> _Work to complete_: Give every line of the material back exactly, images removed.

> _Data segment_:
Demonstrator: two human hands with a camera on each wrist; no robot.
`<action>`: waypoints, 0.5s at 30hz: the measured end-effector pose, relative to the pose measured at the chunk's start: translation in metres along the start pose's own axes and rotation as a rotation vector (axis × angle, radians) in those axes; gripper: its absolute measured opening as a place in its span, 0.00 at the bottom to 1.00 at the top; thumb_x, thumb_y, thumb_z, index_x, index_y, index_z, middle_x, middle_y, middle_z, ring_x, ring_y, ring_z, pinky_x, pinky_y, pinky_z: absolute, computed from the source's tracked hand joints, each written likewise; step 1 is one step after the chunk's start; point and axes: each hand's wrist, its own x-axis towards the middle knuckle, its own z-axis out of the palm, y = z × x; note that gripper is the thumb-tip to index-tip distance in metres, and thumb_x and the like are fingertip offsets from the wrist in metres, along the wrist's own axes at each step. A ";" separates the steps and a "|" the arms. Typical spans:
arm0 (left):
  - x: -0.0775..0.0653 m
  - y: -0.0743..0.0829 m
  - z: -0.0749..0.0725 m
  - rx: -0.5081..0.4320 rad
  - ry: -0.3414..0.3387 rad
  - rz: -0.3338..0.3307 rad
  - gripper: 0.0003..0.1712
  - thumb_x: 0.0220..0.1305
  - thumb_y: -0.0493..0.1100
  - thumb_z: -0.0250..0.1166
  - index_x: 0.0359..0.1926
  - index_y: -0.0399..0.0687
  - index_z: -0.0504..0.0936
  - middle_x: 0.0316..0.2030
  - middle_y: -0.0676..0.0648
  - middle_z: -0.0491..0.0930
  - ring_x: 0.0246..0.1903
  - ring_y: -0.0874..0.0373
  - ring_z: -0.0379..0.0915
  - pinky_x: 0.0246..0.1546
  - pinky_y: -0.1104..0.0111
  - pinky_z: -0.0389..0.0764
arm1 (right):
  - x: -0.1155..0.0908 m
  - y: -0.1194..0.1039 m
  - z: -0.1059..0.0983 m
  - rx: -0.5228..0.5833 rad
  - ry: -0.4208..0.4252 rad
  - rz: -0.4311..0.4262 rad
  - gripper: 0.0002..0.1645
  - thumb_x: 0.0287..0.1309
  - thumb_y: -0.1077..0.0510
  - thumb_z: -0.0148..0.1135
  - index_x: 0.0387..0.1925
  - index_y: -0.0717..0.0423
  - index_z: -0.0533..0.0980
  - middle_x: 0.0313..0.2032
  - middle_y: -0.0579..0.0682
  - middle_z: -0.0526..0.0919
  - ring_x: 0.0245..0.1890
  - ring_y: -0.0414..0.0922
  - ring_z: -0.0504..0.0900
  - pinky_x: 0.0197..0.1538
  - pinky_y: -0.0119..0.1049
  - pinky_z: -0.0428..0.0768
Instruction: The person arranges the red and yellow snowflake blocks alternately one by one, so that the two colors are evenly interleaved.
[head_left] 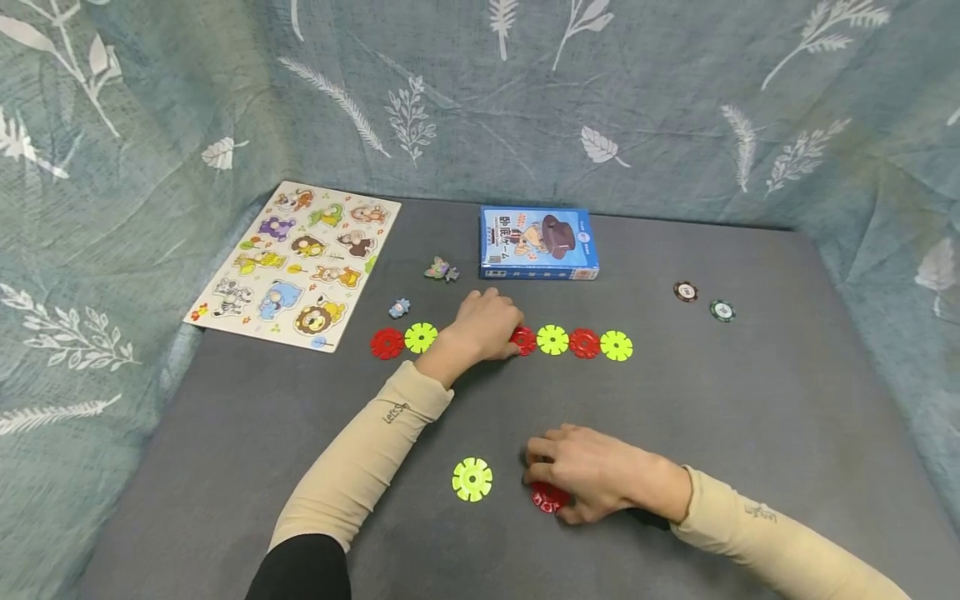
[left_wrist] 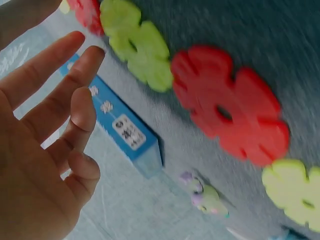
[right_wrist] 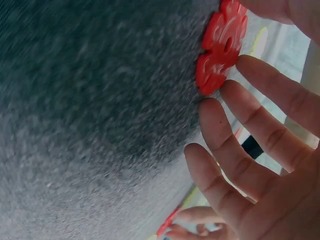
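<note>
Red and yellow-green notched plastic discs lie in a row across the grey table. My left hand [head_left: 483,325] is over the row, its thumb and index finger pinching the edges of a red interlocking disc [head_left: 524,340]. Beneath that hand, hidden in the head view, the left wrist view shows a red disc [left_wrist: 225,107] and a yellow-green disc [left_wrist: 137,47]. Nearer the front, my right hand [head_left: 592,471] pinches another red interlocking disc [head_left: 550,497] between thumb and fingers; its other fingers are spread. To its left lies a single yellow-green disc [head_left: 472,480].
At the back are a blue game box [head_left: 538,243] and an animal puzzle board [head_left: 296,265]. Small figures [head_left: 441,270] and a blue piece [head_left: 399,308] lie behind the row. Two poker chips [head_left: 686,291] lie at right. Leaf-patterned cloth [head_left: 480,108] hangs behind.
</note>
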 end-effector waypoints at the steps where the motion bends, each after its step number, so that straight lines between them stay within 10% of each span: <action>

> _Worked solution_:
Demonstrator: two human hands with a camera on each wrist; no robot.
`<action>`: waypoints, 0.5s at 30hz: the measured end-effector pose, relative to the pose measured at the chunk's start: translation in metres along the start pose's own axes and rotation as a rotation vector (axis × angle, radians) in those axes; gripper: its absolute measured opening as a place in its span, 0.00 at the bottom to 1.00 at the top; thumb_x, thumb_y, thumb_z, index_x, index_y, index_z, middle_x, middle_y, middle_z, ring_x, ring_y, ring_z, pinky_x, pinky_y, pinky_z: absolute, computed from the source's tracked hand joints, each written likewise; step 1 is one step after the chunk's start; point and axes: each hand's wrist, its own x-axis towards the middle knuckle, its own z-axis out of the palm, y = z × x; note that gripper is the thumb-tip to index-tip distance in metres, and thumb_x and the like are fingertip offsets from the wrist in metres, along the wrist's own axes at each step. A ";" separates the steps and a "|" the arms. Typical spans:
arm0 (left):
  - x: -0.0775..0.0653 m
  - y: -0.0743..0.0829 m
  - z: -0.0749..0.0725 m
  - rx: -0.5081..0.4320 rad
  - ry: -0.3414..0.3387 rad
  - rz: -0.3338..0.3307 rad
  - gripper: 0.0003..0.1712
  - thumb_x: 0.0220..0.1305
  - thumb_y: -0.0493..0.1100
  - thumb_z: -0.0250..0.1166
  - index_x: 0.0359..0.1926
  - index_y: -0.0399..0.0687
  - index_z: -0.0504..0.0936
  - middle_x: 0.0316..0.2030
  - middle_y: -0.0676..0.0648
  - middle_z: -0.0491..0.0930
  - ring_x: 0.0246..0.1903
  - ring_y: -0.0874..0.0373
  - ring_z: -0.0379..0.0915
  - pinky_x: 0.0246..0.1546
  - pinky_y: -0.1104..0.0111
  - pinky_z: -0.0389..0.0764
arm1 (right):
  - x: -0.1155..0.0908 m
  - y: -0.1194..0.1039 m
  - z: -0.1059..0.0983 m
  - rx: -0.5228..0.5833 rad
  - ry: -0.4208..0.4252 rad
  - rz: -0.4311..0.4262 rad
  - gripper: 0.0002..0.1645
  - thumb_x: 0.0287..0.1309
  - thumb_y: -0.1077..0.0510
  - thumb_z: -0.0148..0.1135
  - index_x: 0.0387..0.1925
  - index_y: -0.0717..0.0423
  - index_z: -0.0533..0.0980
  - middle_x: 0.0313..0.2032
  - middle_y: -0.0579..0.0682
  - middle_z: -0.0526..0.0919
  - ring_x: 0.0245..0.1890
  - ring_y: -0.0414..0.0922
  - ring_z: -0.0504..0.0900
  - pinky_x: 0.0197..0.1538
  - pinky_y: -0.0119..0.1049
  - pinky_z: -0.0428..0.0768
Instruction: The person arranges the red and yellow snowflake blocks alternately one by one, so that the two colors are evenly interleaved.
[head_left] 
[left_wrist] 
[right_wrist] 
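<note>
Red and yellow-green notched plastic discs lie in a row across the grey table. My left hand [head_left: 483,325] is over the row, its thumb and index finger pinching the edges of a red interlocking disc [head_left: 524,340]. Beneath that hand, hidden in the head view, the left wrist view shows a red disc [left_wrist: 225,107] and a yellow-green disc [left_wrist: 137,47]. Nearer the front, my right hand [head_left: 592,471] pinches another red interlocking disc [head_left: 550,497] between thumb and fingers; its other fingers are spread. To its left lies a single yellow-green disc [head_left: 472,480].
At the back are a blue game box [head_left: 538,243] and an animal puzzle board [head_left: 296,265]. Small figures [head_left: 441,270] and a blue piece [head_left: 399,308] lie behind the row. Two poker chips [head_left: 686,291] lie at right. Leaf-patterned cloth [head_left: 480,108] hangs behind.
</note>
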 end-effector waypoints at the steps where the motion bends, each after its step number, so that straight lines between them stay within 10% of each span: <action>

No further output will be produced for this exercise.